Another article by Richard Florida shows the rise of the City of San Francisco as tech hub that shares venture capital funding with the Silicon Valley:
“The sheer number of large clusters of investment in the maps make it clear that venture capital in Bay Area is no longer primarily or predominantly centered in the quintessential techie hub of Silicon Valley. San Francisco has been catching up: The biggest dots by far – indicating the greatest volume and concentration of venture capital activity investment – appear to be in and around the center of San Francisco.”
Florida sees this sharing of money by the suburban Silicon Valley with the urban San Francisco as further evidence of a shift to dense cities versus urban sprawls. Even within the Silicon Valley, he shows more venture money going to companies in the urban versus suburban parts of the Valley.

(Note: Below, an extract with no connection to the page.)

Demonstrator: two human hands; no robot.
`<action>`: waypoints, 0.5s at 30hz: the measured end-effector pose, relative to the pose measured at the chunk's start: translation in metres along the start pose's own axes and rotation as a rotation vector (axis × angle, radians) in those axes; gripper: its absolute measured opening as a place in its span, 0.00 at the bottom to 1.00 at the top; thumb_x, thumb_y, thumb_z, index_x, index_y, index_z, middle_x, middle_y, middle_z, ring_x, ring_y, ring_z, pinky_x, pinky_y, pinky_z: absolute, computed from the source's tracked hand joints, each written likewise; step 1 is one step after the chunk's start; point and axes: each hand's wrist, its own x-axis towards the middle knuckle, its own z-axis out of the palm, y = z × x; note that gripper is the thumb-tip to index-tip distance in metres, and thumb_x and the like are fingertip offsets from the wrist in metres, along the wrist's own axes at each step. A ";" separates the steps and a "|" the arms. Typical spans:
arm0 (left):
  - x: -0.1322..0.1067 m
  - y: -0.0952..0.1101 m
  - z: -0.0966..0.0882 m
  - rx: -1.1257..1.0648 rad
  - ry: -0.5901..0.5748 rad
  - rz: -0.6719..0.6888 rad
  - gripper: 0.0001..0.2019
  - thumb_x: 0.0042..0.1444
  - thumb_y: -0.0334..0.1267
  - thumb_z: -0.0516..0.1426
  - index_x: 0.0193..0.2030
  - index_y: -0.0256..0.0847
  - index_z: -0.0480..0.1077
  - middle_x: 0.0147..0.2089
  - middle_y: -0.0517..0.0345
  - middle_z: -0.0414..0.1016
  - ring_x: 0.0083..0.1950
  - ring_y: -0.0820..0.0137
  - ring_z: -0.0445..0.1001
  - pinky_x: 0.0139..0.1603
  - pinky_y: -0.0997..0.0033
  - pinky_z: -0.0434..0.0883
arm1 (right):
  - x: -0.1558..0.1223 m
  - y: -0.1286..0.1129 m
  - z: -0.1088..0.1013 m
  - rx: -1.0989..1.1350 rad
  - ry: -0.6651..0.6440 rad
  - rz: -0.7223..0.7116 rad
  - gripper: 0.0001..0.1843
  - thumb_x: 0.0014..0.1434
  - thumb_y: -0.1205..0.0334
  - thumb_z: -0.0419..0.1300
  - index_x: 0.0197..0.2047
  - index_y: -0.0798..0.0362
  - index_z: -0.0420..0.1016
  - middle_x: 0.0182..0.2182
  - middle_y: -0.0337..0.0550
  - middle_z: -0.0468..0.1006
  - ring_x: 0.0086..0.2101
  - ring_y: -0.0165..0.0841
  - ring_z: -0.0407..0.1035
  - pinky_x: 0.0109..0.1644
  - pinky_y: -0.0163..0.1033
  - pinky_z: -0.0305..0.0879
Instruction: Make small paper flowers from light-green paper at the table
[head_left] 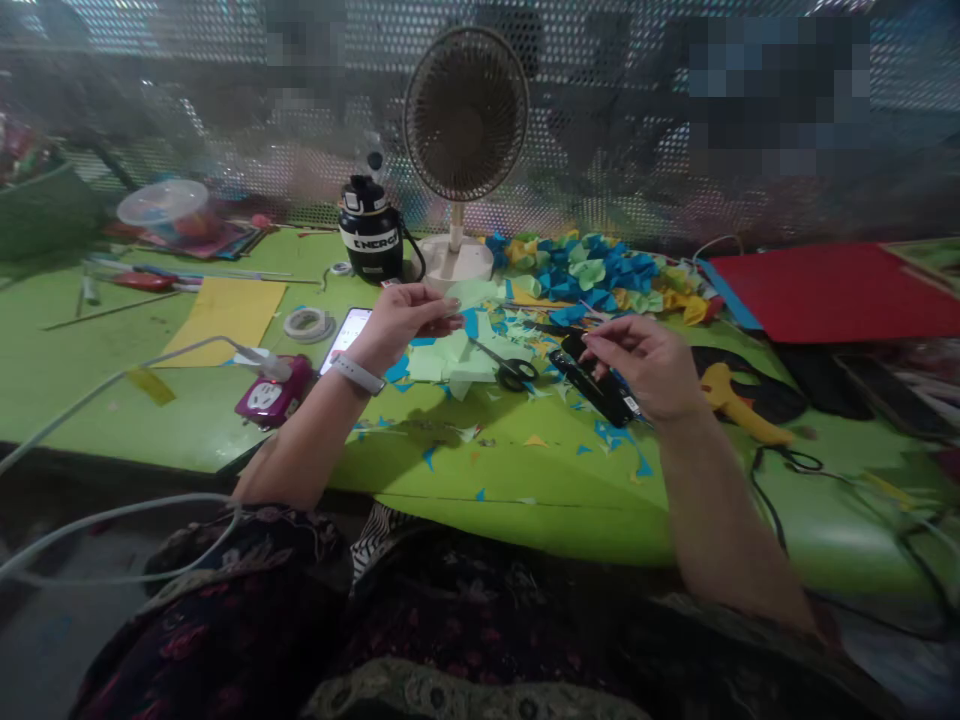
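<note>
My left hand [412,318] pinches a pale green piece of paper [478,294] between thumb and fingertips, above the table. To its right, my right hand [646,362] is closed in a pinch; whatever its fingertips hold is too small to make out. Below and between the hands lie pale green paper pieces [442,360] and black-handled scissors [516,374]. A black stapler-like tool [592,388] rests just under my right hand, partly covered by the fingers. Behind the hands is a heap of crumpled blue, green and yellow paper pieces [600,272].
On the green table [495,465] stand a fan [466,115], a black jug [371,235] and a purple power adapter [274,392] with a white cable. A phone [346,335], tape roll [309,324] and yellow sheet [221,318] lie left. A yellow glue gun [739,408] and red sheet [817,290] lie right.
</note>
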 end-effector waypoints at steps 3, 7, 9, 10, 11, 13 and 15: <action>-0.001 0.001 0.003 -0.018 -0.028 -0.022 0.14 0.47 0.41 0.69 0.33 0.34 0.73 0.32 0.52 0.81 0.36 0.68 0.82 0.41 0.71 0.78 | 0.005 0.003 0.003 0.025 -0.019 -0.004 0.13 0.48 0.54 0.71 0.30 0.51 0.75 0.23 0.37 0.76 0.21 0.28 0.68 0.23 0.35 0.68; -0.002 0.000 0.006 -0.009 -0.027 -0.032 0.13 0.48 0.40 0.69 0.33 0.34 0.73 0.32 0.51 0.81 0.35 0.69 0.82 0.40 0.73 0.78 | -0.010 -0.013 -0.003 0.092 -0.012 -0.062 0.08 0.50 0.59 0.71 0.31 0.50 0.76 0.24 0.36 0.77 0.20 0.25 0.67 0.23 0.32 0.67; -0.002 -0.002 0.007 -0.004 -0.030 -0.039 0.13 0.48 0.39 0.69 0.33 0.34 0.73 0.32 0.51 0.81 0.35 0.69 0.82 0.40 0.72 0.78 | -0.039 -0.036 -0.008 0.142 -0.092 -0.119 0.05 0.54 0.61 0.69 0.36 0.47 0.78 0.26 0.35 0.78 0.21 0.26 0.69 0.24 0.32 0.67; -0.002 -0.004 0.009 -0.005 -0.041 -0.049 0.13 0.48 0.39 0.69 0.33 0.34 0.73 0.32 0.52 0.81 0.34 0.69 0.81 0.40 0.72 0.78 | -0.058 -0.050 -0.009 0.159 -0.138 -0.165 0.07 0.56 0.61 0.67 0.40 0.45 0.79 0.27 0.35 0.79 0.22 0.27 0.70 0.24 0.33 0.68; -0.002 -0.006 0.010 -0.006 -0.055 -0.062 0.13 0.47 0.40 0.69 0.33 0.34 0.73 0.31 0.52 0.81 0.34 0.69 0.81 0.40 0.72 0.78 | -0.079 -0.066 -0.009 0.161 -0.190 -0.209 0.06 0.56 0.59 0.67 0.40 0.43 0.80 0.27 0.37 0.79 0.24 0.29 0.71 0.25 0.34 0.69; -0.002 -0.012 0.015 -0.006 -0.090 -0.093 0.14 0.46 0.40 0.70 0.32 0.34 0.73 0.30 0.53 0.80 0.33 0.70 0.81 0.40 0.71 0.79 | -0.121 -0.097 -0.007 0.161 -0.341 -0.281 0.05 0.55 0.53 0.67 0.34 0.42 0.81 0.23 0.37 0.78 0.23 0.31 0.71 0.26 0.35 0.70; -0.003 -0.020 0.021 -0.007 -0.127 -0.125 0.15 0.45 0.41 0.70 0.31 0.34 0.72 0.29 0.54 0.80 0.32 0.70 0.81 0.40 0.71 0.79 | -0.153 -0.121 -0.003 0.085 -0.462 -0.223 0.06 0.53 0.52 0.68 0.33 0.42 0.81 0.20 0.38 0.77 0.23 0.32 0.72 0.27 0.35 0.71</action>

However, more interesting is how Florida shows how the two feed off each other to create a mega tech region:
“Of course cities and suburbs are not either/or propositions when it comes to startups, venture capital and high-tech in the Bay Area. If start-ups thrive in dense, diverse urban center cities where talent clusters, serendipity thrives, and services can be found in the surrounding neighborhood, large established companies like Google, Apple and Facebook need the space that their suburban campuses provide. The locational symbiosis is reflected in the shuttle buses these companies have long run between their suburban campuses and downtown San Francisco, where more and more of their workers prefer to live.”